Framing/Composing the Shot

  • Place yourself in the middle of the screen. Newer webcams have autofocus, and not being in the middle of the frame may confuse the camera and result in out of focus or blurry video.
  • The webcam should be placed far enough away to see your shoulders and your entire face with some room to spare.
  • Keep the background simple and avoid anything too busy looking or cluttered. Choosing a blank wall as your backdrop often works best.

Lighting

  • Use soft lighting such as a lamp with a shade. Try to avoid using side lights as this will cause distracting shadows. Consider bouncing light from a wall or the ceiling to give a diffused lighting look.
  • For desk lamps, tape white sheets of paper in front of the bulb to diffuse the light. Lighting should come from in front of you.
  • Don't use your computer monitor as a light source, especially if you wear glasses.
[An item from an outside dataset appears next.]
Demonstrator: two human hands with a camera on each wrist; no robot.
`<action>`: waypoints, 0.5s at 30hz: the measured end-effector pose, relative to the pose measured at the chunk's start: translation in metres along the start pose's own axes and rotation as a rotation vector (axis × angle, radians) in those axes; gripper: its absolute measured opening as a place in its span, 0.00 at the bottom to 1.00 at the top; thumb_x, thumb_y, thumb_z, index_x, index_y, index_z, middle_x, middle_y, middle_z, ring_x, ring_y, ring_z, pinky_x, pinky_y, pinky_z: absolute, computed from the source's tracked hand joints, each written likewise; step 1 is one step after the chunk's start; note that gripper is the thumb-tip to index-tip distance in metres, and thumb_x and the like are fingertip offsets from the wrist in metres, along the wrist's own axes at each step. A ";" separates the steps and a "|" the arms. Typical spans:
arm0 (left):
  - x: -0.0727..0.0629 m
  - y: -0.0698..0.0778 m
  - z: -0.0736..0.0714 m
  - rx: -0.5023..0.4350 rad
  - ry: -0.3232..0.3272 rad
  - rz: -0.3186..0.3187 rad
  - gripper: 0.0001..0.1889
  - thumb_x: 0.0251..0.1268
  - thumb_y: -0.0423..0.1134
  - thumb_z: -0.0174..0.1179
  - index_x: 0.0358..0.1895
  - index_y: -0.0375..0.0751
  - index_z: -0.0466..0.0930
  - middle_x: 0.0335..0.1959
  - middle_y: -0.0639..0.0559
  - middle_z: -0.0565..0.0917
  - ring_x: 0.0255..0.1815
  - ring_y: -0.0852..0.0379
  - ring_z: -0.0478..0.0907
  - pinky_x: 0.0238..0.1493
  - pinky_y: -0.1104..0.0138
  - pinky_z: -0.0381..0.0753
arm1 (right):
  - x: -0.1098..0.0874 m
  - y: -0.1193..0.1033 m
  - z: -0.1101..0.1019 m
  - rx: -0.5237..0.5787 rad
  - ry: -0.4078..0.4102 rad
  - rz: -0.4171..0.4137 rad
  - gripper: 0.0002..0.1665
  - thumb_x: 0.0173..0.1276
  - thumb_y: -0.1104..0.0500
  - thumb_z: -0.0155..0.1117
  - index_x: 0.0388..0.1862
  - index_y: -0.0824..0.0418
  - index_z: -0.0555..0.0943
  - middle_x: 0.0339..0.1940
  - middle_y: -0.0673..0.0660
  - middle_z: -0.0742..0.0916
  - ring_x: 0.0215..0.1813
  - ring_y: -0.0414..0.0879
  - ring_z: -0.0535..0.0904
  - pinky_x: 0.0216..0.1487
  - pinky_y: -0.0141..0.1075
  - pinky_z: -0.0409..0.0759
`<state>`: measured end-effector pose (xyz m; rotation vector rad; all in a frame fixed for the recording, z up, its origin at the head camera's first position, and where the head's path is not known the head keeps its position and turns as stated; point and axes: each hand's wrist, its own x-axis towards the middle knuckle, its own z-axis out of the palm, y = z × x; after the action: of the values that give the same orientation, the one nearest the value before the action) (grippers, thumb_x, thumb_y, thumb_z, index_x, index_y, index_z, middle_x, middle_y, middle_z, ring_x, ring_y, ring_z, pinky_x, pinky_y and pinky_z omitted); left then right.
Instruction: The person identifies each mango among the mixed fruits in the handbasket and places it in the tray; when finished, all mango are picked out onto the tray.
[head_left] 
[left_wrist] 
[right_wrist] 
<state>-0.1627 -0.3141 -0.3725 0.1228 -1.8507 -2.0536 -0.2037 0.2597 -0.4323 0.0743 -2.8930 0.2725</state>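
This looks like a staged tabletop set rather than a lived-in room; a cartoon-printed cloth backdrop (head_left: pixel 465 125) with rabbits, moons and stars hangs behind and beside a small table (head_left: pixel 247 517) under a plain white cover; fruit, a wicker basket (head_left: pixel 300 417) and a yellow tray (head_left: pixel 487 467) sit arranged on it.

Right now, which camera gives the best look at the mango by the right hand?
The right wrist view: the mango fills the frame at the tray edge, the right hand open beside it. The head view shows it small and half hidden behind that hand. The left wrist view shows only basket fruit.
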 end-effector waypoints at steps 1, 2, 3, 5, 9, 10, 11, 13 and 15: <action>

Your screen will cast a blue hue on your face and reflect off your glasses, obscuring your eyes.
  • Do not sit with a window behind you: the bright light from outside can make your image underexposed or the window overexposed.
  • If you are able to set a white balance on your webcam please do so. Enabling the auto white balance on your camera will result in color/lighting shifts and will result in a poorly lit video.

Audio

  • Use a USB microphone/headset for improved audio quality.
  • Record in either Wav or MP3 format for audio-only recordings. Both formats are the most accessible to your students.
  • The audio on your webcam is OK but most do not have a noise-cancelling feature. This means noise from the room will be picked up by the microphone and possibly amplified. If there are audio meters or levels, be sure they are not set too low in order to hear your voice, or not set too high as it will distort your audio.
  • Place a sign on your door to let others know you're recording. Keep the room quiet and free of audio distractions such as music, cell phones, or any other machines that may cause noise.
  • If you have pets, please make sure they are not in the room when you are recording. There is not a filter to take out pet sounds. Please make sure pets are not close to your room as well such as in the next room or outside by the window.
  • When recording audio directly to a mobile device please give yourself a distance of 6-7 inches between you and your device.
  • If you’re recording just audio, you can consider recording in a closet. The clothes in the closet will act as a sound barrier and will produce great results.

Other Things to Consider

  • If you're using a laptop, make sure it's plugged into a power source and set to high-performance mode. Certain laptops enter a mode which allows for extended battery life. This may cause reduced graphics card capabilities or reduced CPU usage.
  • Always do a practice or sample recording to ensure functionality of all equipment. This will also allow you to critique your video project and make any necessary changes.
  • Clean your webcam lens with a soft cloth such as a t-shirt before each recording.
  • When you’re exporting your finished video project, export the video file in .MOV or .MP4 file format. These are the most widely used formats for viewing videos.